A. Meckel diverticulitis
B. Viral enteritis
C. Crohn disease
D. Ovarian cyst
E. PID
F. Ectopic pregnancy
G. Cancer
Answers
1. D. Focal abdominal tenderness represents focal peritoneal inflammation. While this could be secondary to either acute cholecystitis or a high-riding appendix, further testing would be needed. Visceral “tenderness,” as opposed to visceral pain, is not commonly encountered because visceral pain is not elicited by examination maneuvers—this principle underlies the phrase “pain out of proportion to exam.”
2. D. His Alvarado score is 4, which suggests he does not have acute appendicitis. It would be reasonable to watch the patient for progression versus resolution of his symptoms. To calculate the Alvarado score of 4, you score anorexia as 1 point, nausea and vomiting as 1 point, and a WBC >10,000 as 2 points.

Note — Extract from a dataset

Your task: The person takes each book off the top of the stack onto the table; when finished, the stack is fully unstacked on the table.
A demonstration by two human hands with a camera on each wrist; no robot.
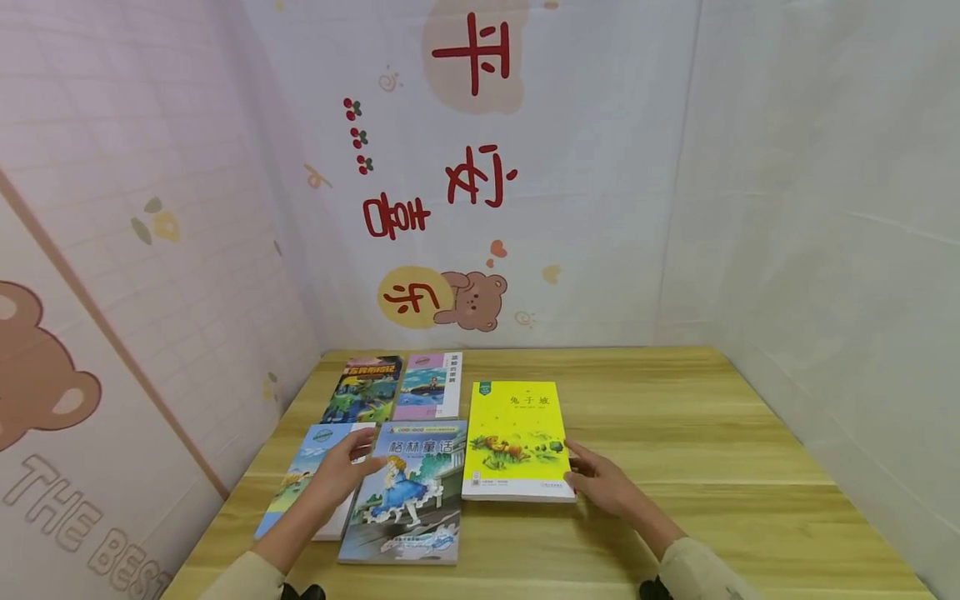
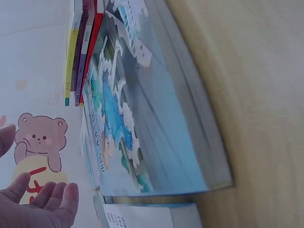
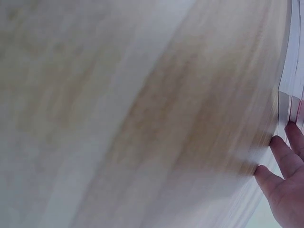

3. B. Viral enteritis is not transmural and therefore does not cause localized peritoneal inflammation that would result in RLQ tenderness. The other items are worth memorizing for use when you are called to evaluate a patient with RLQ pain.
SUGGESTED READINGS
McGowan DR, Sims HM, Zia K, Uheba M, Shaikh IA. The value of biochemical markers in predicting a perforation in acute appendicitis. ANZ J Surg. 2013;83(1–2):79–83.
Pouget-Baudry Y, Mucci S, Eyssartier E, et al. The use of the Alvarado score in the management of right lower quadrant abdominal pain in the adult. J Visc Surg. 2010;147:e40–e44.
Ünlü C, De Castro SMM, Tuynman JB, Wüst AF, Steller EP, Van Wagensveld BA. Evaluating routine diagnostic imaging in acute appendicitis. Int J Surg. 2009;7(5):451–455.